What Is Gambling?


Gambling is the betting or staking of something of value, with consciousness of risk and hope of gain, on the outcome of a game, a contest, or an uncertain event whose result may be determined by chance or accident. It does not include bona fide business transactions valid under the laws of contract, such as contracts for the purchase at a future date of securities or commodities and agreements to indemnify against loss caused by the happening of chance and the occurrence of certain events (American Psychiatric Association 2000).

Many people gamble as a way to pass time or for entertainment. When gambling becomes problematic, however, it can lead to severe financial and social problems. Problem gambling is often associated with a number of mental health conditions, such as depression and anxiety, and can lead to substance abuse.

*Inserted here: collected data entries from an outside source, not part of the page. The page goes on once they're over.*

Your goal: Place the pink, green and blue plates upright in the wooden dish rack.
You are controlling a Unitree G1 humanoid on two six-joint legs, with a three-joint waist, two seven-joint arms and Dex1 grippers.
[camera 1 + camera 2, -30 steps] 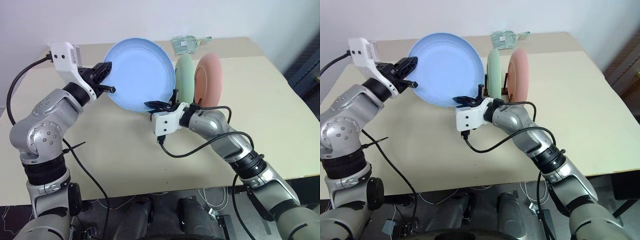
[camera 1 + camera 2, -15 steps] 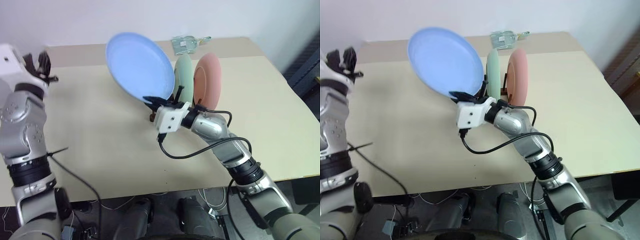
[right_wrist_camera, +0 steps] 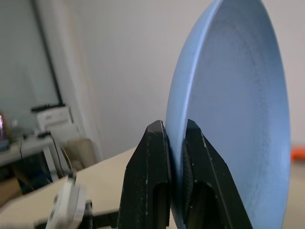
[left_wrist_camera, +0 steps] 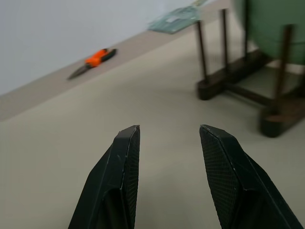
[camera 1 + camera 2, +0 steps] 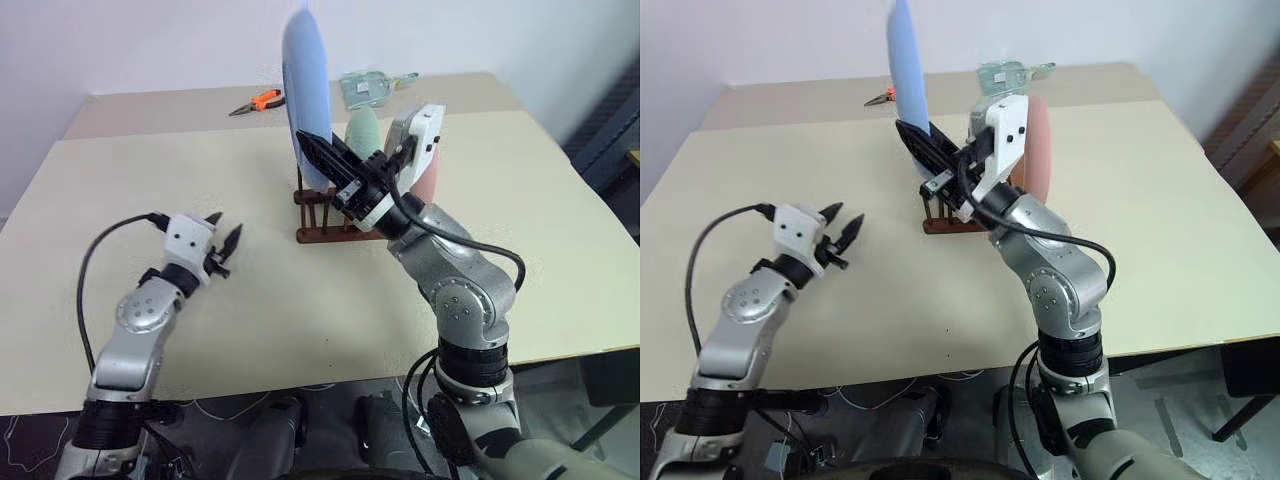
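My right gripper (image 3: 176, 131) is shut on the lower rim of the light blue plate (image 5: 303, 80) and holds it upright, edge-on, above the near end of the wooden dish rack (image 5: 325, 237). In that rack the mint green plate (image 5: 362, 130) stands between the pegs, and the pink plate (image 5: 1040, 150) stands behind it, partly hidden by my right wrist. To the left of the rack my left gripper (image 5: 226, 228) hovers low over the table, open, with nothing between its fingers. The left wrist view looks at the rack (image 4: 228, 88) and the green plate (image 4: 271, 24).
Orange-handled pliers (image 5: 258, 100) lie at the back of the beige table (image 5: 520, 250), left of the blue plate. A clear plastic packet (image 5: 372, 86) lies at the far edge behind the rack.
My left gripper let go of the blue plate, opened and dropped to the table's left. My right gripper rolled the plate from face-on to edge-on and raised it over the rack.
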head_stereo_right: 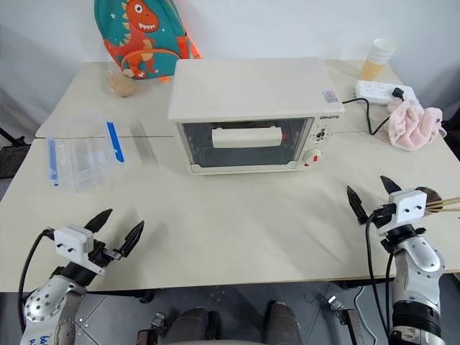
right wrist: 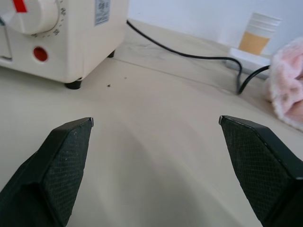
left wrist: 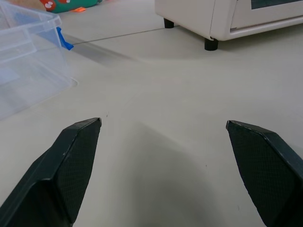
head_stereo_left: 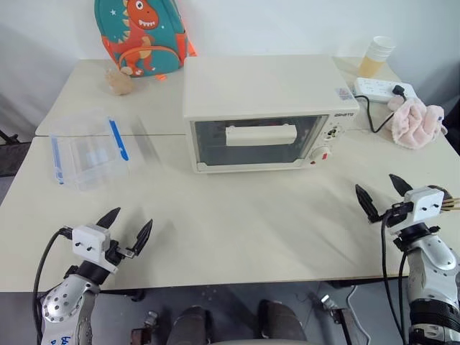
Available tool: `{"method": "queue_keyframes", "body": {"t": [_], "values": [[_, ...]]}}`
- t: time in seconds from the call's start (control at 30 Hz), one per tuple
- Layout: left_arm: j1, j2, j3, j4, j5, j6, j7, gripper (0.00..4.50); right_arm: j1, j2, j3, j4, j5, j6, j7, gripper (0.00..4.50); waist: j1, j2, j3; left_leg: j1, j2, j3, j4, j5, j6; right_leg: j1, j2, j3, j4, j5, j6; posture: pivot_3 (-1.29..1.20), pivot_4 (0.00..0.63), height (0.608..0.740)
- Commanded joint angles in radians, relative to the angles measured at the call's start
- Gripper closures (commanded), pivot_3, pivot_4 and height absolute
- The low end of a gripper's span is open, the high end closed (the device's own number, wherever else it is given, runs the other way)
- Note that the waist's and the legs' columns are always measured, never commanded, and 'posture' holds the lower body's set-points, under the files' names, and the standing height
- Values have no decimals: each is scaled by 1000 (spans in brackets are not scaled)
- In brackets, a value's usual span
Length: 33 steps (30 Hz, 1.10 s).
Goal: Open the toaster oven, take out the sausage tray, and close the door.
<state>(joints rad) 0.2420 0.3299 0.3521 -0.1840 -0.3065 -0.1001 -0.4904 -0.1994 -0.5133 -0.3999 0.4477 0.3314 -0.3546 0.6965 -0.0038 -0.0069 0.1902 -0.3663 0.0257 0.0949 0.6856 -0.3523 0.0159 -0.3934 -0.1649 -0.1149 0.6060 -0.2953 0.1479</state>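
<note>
From the head we see the toaster oven (head_stereo_left: 269, 111) standing mid-table with the door (head_stereo_left: 255, 141) shut, a clear plastic box (head_stereo_left: 90, 149) off to its left, a power strip (head_stereo_left: 384, 89) and pink cloth (head_stereo_left: 417, 122) to its right, while our left gripper (head_stereo_left: 123, 228) and right gripper (head_stereo_left: 384, 194) hover low over the near table edge, both spread wide and holding nothing. Down the left wrist, our fingers (left wrist: 71, 161) gape over bare table (left wrist: 156, 109), oven feet ahead. Down the right wrist, fingers (right wrist: 61, 161) stand wide apart, the red dial (right wrist: 28, 12) and a paper cup (right wrist: 259, 35) beyond.
</note>
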Motion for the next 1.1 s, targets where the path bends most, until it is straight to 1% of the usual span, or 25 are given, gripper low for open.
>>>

Addiction to gambling can also cause significant damage to family relationships and personal relationships, and may even result in a bankruptcy filing. Individuals with a history of compulsive gambling often exhibit the following symptoms:

1. Spends more than they can afford to lose. 2. Continues to gamble despite adverse consequences. 3. Secretly lies to others about their behavior or attempts to conceal it. 4. Uses illegal methods to fund their gambling activity, including forgery, theft and embezzlement. 5. Frequently tries to recover losses by gambling more money or things of value. 6. Frequently jeopardizes his or her work, school or personal life in order to gamble.

The good news is that there are treatment options available for those with a gambling addiction. Behavioral therapy can help to address the underlying causes of the problem, and cognitive-behavioral techniques can teach individuals new ways of thinking and behaving that reduce the urge to gamble. In some cases, medication may be necessary to relieve some of the symptoms. Inpatient and residential treatment programs are available for those with more severe gambling disorders. These programs provide round-the-clock care and support to help individuals stop gambling and start living a healthy, productive life again. Seek out support groups, like Gamblers Anonymous, and find a sponsor, a former gambler who has successfully overcome his or her gambling addiction. This is a very important step in the recovery process. Strengthen your support network by making new friends and engaging in activities that do not involve gambling, such as joining a sports team or book club, enrolling in an education class or volunteering for a charity.